I feel better for standing up for myself and for him too. He didn't defend me. I feel betrayed by him.
This rift is a sad outcome for two women who should’ve continued bolstering each other from the heartache of raising children with frustrating disabilities.
Instead, you both justified making judgements and losing all empathy.
She badmouthed you, so you hardened your feelings and ignored your husband’s better advice.
There’s no win here. Accept that you’ve both had a hard time and the tension boiled over. It doesn’t have to stay that way. Make up with your husband.
Reader’s Commentary A different view of Alienated Grandparents (August 13):
“How many of these alienated grandparents are as clueless and dangerous as mine?
“After growing up in a household of abuse (physical, verbal, emotional, sexual), I confronted my parents after I had children because I realized how badly I’d been treated.

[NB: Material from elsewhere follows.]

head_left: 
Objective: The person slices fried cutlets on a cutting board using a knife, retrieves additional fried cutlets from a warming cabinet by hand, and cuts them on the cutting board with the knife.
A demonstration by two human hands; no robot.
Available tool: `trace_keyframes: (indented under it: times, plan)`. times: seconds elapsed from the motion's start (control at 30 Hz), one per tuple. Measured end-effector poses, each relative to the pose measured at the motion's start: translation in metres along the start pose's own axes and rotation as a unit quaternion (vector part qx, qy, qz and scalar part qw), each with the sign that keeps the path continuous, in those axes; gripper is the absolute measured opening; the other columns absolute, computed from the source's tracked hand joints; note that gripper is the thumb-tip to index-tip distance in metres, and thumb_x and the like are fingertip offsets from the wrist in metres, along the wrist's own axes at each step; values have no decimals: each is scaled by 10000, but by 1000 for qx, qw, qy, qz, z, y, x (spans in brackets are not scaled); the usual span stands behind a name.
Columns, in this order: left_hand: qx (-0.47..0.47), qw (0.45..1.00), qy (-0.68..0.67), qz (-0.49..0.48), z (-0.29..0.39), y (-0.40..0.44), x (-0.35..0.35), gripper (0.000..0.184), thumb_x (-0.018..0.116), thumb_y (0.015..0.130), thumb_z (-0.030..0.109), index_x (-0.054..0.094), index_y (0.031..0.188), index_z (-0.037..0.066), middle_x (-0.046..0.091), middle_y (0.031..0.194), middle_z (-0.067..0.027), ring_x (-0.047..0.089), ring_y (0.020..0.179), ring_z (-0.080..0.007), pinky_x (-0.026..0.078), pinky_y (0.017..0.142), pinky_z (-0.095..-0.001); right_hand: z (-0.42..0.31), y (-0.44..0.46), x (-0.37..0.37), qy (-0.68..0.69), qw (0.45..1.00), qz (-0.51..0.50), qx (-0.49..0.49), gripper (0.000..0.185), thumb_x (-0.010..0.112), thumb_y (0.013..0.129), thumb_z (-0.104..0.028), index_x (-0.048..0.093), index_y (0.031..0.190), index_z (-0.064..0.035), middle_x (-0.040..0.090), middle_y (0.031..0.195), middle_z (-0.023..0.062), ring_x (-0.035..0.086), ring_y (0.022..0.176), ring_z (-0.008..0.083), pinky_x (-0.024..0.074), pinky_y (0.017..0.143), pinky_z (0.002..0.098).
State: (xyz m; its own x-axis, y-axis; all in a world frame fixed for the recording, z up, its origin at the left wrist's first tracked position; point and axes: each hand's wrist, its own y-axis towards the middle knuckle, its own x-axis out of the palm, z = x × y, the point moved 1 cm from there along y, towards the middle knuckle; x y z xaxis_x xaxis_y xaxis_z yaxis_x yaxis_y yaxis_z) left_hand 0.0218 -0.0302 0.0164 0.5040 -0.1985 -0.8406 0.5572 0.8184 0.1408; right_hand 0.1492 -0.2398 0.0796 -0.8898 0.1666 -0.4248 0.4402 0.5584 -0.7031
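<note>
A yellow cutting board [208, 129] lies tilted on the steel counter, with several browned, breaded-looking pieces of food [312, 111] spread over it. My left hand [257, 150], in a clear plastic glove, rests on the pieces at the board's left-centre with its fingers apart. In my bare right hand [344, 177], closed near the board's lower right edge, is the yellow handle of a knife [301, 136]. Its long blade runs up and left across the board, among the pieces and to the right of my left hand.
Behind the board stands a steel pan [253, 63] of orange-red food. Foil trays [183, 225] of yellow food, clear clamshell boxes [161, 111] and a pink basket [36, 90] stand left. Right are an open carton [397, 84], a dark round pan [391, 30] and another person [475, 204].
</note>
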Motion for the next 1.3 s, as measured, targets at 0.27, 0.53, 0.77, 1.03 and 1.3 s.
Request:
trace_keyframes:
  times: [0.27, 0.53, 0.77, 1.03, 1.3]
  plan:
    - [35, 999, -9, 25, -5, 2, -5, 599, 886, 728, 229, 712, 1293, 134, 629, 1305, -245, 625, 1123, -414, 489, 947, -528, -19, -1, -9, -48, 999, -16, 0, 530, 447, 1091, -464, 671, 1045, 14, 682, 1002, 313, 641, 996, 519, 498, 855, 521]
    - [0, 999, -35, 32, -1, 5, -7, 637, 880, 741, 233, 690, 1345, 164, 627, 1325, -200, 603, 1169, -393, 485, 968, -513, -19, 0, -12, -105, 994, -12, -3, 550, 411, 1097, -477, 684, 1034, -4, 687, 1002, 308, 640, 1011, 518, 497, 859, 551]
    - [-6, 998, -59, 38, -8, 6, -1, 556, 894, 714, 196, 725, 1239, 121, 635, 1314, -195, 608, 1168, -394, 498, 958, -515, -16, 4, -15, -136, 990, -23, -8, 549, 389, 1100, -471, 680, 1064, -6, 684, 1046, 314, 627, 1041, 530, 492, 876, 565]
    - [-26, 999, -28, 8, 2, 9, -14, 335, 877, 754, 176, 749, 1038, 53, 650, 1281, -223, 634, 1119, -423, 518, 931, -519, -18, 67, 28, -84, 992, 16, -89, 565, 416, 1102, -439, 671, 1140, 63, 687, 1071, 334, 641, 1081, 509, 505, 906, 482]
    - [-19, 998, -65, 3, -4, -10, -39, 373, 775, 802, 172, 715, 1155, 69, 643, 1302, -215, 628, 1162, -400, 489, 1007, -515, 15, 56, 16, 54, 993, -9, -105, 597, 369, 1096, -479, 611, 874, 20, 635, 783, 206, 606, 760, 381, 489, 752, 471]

“They denied everything, said I was making it all up, maybe had some mental health problems! They were unwilling to have a relationship with my daughters until they were older. I realized it’d be dangerous to teach my kids that forced relationships with abusive people are healthy.
“When I read letters that baffled grandparents send you, I empathize far more with their kids and wonder if the grandparents are narcissists too.
“One day I’ll have to explain to my children that I’d have loved for them to have a grandparent(s) relationship, but it’s because of my love that they don't.”
Tip of the day:
A mother who loves the limelight can be fun... until she’s not. Tell Mom it’s time for her grandkids to shine, and to encourage them.